╭──
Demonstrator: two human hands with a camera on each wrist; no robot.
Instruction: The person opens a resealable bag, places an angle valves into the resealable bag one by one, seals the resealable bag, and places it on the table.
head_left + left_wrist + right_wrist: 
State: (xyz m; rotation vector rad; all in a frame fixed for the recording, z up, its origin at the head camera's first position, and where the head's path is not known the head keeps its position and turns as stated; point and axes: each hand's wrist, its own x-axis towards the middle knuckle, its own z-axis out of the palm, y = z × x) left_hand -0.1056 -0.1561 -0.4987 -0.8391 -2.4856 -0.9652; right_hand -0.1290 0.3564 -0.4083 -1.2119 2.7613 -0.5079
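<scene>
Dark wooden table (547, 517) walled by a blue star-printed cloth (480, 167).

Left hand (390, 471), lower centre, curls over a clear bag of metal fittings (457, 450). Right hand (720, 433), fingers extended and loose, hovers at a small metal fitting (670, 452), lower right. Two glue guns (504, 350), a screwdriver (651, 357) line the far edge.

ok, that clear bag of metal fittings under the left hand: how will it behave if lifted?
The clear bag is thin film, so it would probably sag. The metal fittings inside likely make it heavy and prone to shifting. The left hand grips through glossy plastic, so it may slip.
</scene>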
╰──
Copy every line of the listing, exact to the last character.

#### SOLUTION FOR THIS TASK
Demonstrator: two human hands with a camera on each wrist; no robot.
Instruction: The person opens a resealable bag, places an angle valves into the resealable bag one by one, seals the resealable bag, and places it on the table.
head_left + left_wrist + right_wrist: 
State: (xyz m; rotation vector rad; all in a frame fixed for the recording, z up, its origin at the head camera's first position, and where the head's path is not known the head keeps its position and turns as stated; point and axes: each hand's wrist, its own x-axis towards the middle knuckle, its own z-axis out of the palm, y = z × x) left_hand -0.1056 -0.1561 -0.4987 -0.8391 -2.4856 -0.9652; right_hand -0.1290 0.3564 -0.4083 -1.2119 2.7613 -0.5079
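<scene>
Dark wooden table (547, 517) walled by a blue star-printed cloth (480, 167).

Left hand (390, 471), lower centre, curls over a clear bag of metal fittings (457, 450). Right hand (720, 433), fingers extended and loose, hovers at a small metal fitting (670, 452), lower right. Two glue guns (504, 350), a screwdriver (651, 357) line the far edge.

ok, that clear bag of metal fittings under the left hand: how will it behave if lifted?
The clear bag is thin film, so it would probably sag. The metal fittings inside likely make it heavy and prone to shifting. The left hand grips through glossy plastic, so it may slip.
</scene>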

Nothing further remains in this exercise.